DIRECTIONS FOR THIS TASK: Copy out each line of the data below in which the string "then" appears.

○ ○ ○ ○ ○

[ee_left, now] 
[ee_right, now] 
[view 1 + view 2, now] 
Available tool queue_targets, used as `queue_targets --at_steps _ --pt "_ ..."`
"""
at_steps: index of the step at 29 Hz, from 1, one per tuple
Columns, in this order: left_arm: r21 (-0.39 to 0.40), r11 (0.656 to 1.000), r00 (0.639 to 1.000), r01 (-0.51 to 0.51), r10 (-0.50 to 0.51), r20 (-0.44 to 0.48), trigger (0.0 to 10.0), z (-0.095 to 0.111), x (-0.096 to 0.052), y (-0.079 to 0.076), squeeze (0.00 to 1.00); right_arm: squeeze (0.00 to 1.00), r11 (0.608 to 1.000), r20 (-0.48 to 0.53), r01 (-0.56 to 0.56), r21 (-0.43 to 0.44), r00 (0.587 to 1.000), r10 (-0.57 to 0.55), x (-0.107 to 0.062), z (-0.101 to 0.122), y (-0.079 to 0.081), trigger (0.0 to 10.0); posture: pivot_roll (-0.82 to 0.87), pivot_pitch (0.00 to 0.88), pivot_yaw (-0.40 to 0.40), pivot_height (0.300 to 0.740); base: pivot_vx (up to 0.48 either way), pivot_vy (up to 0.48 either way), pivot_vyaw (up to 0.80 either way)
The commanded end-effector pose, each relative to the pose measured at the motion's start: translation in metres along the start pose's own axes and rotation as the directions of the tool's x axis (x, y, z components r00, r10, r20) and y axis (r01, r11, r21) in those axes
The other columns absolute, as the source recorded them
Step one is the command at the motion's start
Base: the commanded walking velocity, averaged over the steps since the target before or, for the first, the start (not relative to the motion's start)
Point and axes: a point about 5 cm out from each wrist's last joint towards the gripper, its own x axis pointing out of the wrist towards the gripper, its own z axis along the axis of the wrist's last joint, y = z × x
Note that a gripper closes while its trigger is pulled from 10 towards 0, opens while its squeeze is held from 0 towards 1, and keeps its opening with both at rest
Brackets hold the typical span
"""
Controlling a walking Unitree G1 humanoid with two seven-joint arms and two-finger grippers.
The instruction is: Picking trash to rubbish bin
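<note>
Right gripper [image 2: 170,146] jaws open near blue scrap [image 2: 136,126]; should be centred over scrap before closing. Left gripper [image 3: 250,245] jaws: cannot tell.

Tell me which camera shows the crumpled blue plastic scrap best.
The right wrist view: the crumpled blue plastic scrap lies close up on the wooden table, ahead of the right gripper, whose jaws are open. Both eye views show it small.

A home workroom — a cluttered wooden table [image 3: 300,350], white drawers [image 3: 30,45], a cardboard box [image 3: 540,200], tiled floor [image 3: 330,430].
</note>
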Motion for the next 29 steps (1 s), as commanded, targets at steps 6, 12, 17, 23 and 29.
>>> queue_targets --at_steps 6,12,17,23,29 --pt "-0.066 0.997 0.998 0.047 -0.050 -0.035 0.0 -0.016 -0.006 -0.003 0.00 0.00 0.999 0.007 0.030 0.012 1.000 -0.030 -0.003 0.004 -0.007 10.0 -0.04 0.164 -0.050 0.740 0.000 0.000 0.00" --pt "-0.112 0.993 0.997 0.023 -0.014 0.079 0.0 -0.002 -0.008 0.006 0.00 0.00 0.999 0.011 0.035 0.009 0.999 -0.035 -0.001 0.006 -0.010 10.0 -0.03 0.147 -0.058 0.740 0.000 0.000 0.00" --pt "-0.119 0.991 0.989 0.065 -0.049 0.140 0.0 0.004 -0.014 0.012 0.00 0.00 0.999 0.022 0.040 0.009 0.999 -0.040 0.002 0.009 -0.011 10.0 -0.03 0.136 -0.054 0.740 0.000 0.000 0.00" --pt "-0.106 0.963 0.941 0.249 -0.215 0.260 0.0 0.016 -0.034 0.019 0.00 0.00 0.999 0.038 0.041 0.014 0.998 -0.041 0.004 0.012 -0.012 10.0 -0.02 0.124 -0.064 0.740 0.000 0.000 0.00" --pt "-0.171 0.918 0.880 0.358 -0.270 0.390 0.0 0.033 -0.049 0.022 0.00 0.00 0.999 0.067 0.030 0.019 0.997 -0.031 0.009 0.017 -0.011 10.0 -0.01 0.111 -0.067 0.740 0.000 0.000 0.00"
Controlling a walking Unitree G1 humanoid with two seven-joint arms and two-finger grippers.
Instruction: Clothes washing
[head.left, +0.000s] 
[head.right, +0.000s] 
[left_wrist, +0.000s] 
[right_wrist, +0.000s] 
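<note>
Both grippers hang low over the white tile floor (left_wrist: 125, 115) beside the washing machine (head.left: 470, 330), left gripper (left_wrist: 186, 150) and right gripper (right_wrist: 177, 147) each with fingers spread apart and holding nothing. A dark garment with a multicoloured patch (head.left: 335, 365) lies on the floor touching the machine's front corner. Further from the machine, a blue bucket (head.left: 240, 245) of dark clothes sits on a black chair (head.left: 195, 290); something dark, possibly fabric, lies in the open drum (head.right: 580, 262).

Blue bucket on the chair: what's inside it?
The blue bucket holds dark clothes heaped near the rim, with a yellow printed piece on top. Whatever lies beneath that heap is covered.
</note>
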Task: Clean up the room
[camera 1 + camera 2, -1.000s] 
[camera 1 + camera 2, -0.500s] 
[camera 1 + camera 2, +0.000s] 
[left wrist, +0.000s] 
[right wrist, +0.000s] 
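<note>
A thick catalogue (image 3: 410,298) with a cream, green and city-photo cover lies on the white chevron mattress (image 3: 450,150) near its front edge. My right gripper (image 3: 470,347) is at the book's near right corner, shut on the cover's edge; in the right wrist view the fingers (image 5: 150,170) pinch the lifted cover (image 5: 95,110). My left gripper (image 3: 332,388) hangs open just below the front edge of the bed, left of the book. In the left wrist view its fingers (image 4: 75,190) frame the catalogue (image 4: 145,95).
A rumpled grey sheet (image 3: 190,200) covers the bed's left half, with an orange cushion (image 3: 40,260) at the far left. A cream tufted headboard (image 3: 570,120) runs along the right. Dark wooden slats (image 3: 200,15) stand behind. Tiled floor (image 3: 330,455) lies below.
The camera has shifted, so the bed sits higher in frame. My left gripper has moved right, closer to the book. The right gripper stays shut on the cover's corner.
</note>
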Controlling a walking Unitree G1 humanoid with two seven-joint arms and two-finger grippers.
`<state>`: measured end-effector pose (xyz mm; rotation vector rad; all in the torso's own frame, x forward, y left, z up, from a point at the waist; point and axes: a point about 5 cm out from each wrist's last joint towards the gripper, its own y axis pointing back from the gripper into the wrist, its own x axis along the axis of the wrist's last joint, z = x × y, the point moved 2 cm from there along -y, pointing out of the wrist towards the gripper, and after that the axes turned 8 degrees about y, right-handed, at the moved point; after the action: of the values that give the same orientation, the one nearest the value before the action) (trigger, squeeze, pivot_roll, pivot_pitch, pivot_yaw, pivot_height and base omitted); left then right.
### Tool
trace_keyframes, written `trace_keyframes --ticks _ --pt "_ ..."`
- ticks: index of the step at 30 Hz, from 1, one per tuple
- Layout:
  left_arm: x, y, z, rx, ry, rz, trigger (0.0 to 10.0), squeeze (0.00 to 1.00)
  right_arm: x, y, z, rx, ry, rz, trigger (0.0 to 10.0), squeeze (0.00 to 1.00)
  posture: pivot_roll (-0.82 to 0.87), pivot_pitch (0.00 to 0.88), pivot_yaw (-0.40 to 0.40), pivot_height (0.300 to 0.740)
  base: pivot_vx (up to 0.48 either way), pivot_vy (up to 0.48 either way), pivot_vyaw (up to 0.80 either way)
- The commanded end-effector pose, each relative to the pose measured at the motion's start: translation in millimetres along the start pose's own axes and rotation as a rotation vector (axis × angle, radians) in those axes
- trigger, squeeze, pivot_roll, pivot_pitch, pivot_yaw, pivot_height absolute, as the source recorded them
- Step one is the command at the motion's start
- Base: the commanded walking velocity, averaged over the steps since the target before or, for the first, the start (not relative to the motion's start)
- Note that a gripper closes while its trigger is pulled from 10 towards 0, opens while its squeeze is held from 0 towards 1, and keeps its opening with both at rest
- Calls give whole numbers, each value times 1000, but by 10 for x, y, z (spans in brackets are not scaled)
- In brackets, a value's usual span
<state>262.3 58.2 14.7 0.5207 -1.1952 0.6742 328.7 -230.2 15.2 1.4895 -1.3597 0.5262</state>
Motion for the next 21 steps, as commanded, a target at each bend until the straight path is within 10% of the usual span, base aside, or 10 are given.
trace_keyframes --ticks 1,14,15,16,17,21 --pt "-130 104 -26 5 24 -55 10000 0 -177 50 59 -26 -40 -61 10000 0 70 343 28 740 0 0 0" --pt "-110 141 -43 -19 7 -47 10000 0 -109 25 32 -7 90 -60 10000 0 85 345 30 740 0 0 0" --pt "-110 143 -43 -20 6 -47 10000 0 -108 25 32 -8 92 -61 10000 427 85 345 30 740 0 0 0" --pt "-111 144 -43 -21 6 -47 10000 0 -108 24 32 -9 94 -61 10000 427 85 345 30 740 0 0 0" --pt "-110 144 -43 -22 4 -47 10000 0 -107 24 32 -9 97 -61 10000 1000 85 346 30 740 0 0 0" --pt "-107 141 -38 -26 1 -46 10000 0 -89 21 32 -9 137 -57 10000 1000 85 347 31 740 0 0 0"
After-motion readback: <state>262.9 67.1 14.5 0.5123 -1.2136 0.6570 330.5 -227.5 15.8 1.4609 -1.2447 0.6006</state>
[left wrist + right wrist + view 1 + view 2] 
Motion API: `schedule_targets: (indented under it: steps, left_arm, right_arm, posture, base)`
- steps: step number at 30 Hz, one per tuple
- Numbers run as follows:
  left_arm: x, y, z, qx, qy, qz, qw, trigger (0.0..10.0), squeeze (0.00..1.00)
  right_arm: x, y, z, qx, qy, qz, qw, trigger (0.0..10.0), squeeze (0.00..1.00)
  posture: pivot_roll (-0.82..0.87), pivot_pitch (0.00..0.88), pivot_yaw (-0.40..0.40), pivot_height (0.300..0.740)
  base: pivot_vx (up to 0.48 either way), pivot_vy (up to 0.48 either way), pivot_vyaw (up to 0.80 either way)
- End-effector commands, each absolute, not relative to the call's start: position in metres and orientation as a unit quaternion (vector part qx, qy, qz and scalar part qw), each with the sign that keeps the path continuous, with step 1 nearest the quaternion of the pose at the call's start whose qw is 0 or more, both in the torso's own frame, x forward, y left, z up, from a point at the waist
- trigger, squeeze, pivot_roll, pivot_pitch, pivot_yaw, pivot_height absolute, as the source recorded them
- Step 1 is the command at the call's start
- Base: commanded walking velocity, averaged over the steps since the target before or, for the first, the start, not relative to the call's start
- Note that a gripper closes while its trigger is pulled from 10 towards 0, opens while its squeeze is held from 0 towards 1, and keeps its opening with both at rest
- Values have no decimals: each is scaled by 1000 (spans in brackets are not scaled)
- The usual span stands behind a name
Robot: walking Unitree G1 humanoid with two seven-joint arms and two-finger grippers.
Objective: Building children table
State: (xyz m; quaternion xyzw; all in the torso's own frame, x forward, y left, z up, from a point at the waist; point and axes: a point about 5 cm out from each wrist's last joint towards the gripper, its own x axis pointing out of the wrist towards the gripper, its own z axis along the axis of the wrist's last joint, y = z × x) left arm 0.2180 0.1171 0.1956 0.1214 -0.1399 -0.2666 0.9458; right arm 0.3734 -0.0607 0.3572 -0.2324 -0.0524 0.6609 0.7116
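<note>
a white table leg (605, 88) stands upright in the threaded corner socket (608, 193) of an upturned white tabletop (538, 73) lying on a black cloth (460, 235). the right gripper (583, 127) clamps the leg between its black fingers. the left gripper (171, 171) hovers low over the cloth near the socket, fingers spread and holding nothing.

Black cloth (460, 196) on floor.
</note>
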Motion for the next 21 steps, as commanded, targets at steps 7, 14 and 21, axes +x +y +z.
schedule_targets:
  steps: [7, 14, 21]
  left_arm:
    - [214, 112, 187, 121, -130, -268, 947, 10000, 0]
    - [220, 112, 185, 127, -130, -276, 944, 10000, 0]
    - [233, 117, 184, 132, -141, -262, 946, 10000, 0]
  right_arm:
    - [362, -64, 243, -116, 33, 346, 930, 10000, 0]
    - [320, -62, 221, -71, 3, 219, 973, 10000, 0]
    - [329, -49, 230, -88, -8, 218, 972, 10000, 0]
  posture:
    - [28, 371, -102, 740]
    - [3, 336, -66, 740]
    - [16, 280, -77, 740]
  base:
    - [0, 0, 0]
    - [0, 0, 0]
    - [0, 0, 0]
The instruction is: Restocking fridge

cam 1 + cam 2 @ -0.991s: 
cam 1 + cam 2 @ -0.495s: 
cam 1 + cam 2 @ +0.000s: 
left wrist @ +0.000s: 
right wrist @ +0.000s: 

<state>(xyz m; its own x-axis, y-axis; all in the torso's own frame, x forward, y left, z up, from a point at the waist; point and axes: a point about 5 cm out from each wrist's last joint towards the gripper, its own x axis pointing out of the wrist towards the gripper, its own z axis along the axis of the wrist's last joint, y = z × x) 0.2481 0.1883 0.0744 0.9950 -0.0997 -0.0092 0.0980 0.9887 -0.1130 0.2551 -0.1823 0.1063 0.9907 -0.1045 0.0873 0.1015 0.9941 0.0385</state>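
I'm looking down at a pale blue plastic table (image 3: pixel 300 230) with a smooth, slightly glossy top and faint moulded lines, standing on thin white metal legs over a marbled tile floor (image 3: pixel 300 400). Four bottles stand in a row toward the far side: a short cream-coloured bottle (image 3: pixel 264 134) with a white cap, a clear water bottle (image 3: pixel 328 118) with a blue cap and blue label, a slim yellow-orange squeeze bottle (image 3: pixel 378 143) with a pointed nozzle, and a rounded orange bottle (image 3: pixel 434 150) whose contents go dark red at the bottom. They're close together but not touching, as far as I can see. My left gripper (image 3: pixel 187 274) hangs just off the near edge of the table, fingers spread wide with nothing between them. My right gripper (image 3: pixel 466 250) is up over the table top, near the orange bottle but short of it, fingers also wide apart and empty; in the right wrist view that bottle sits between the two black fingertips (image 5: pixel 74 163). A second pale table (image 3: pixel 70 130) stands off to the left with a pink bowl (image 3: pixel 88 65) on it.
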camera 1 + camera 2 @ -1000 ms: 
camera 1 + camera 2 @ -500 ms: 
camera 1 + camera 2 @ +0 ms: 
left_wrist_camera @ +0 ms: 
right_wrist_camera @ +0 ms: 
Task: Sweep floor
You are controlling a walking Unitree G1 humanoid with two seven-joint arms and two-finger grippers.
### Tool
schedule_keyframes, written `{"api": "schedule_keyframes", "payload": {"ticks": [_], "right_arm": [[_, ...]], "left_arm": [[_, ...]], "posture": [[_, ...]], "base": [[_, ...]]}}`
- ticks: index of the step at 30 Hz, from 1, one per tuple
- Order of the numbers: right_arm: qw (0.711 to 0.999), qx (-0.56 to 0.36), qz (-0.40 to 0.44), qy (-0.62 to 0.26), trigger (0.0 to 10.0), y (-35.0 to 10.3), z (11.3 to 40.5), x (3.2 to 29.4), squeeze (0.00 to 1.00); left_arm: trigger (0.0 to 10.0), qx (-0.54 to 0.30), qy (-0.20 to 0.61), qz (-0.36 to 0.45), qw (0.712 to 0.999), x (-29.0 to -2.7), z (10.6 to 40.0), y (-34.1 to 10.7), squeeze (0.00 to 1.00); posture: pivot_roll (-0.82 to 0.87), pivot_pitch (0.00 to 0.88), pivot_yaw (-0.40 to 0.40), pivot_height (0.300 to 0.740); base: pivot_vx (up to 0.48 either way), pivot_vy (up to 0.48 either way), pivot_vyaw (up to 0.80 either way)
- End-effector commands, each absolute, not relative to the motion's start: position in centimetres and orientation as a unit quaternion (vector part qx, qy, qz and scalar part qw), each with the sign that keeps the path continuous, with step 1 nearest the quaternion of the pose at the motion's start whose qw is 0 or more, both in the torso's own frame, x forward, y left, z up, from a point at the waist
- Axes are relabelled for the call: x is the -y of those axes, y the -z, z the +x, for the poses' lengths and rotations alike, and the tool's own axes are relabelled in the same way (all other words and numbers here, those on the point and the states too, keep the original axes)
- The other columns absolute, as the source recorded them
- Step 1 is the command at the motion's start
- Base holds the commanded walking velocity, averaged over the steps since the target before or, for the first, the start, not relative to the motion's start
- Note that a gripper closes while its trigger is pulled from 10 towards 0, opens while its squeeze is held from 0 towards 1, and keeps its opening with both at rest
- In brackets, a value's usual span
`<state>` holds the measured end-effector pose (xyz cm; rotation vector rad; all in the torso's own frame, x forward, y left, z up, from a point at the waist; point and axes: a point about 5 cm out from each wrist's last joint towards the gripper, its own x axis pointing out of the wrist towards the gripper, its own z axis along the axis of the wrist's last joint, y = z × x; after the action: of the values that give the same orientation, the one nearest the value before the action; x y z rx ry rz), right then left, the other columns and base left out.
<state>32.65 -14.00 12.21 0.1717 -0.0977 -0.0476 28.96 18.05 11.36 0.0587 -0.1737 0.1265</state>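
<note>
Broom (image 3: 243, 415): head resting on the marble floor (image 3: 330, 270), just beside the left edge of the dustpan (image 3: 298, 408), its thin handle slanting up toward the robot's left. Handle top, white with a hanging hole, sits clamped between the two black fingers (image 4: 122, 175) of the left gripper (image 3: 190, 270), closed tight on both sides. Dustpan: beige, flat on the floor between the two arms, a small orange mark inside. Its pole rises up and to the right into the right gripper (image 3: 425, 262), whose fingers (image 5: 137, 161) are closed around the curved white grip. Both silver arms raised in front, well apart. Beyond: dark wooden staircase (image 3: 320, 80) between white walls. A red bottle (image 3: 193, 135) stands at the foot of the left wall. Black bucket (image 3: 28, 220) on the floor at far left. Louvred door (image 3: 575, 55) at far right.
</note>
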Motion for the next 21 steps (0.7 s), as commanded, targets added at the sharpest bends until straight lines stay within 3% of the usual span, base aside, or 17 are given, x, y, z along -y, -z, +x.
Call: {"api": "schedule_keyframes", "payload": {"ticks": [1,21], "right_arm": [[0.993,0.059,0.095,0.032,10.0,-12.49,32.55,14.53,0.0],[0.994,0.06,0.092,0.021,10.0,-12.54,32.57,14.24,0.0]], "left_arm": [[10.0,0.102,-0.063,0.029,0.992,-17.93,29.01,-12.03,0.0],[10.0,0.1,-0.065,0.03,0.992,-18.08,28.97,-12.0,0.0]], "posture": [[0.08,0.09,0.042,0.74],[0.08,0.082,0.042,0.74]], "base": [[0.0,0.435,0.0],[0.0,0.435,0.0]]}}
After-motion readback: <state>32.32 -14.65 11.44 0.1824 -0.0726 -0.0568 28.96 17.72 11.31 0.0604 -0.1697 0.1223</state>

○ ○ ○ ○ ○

ANSWER FOR THIS EXERCISE:
`<state>`: measured end-effector pose (xyz mm; rotation vector rad; all in the torso's own frame, x forward, y left, z up, from a point at the waist; point and axes: a point about 5 cm out from each wrist's last joint towards the gripper, its own y axis pointing back from the gripper into the wrist, its own x axis along the axis of the wrist's last joint, z = x × y, the point moved 2 cm from there along -y, pointing out of the wrist towards the gripper, and after that the axes turned 8 degrees about y, right-handed, at the moved point; after the action: of the values that give the same orientation, the one nearest the value before the action) (trigger, squeeze, pivot_roll, pivot_pitch, pivot_yaw, pivot_height and base omitted); left then right.
`<state>` holds the measured end-effector pose (xyz cm; rotation vector rad; all in the torso's own frame, x forward, y left, z up, from a point at the waist; point and axes: a point about 5 cm out from each wrist's last joint towards the gripper, its own x axis pointing out of the wrist towards the gripper, its own z axis along the axis of the wrist's last joint, y = z × x; after the action: of the values that give the same orientation, the one nearest the value before the action; x y z rx ry rz), right then left, the other columns and base left out.

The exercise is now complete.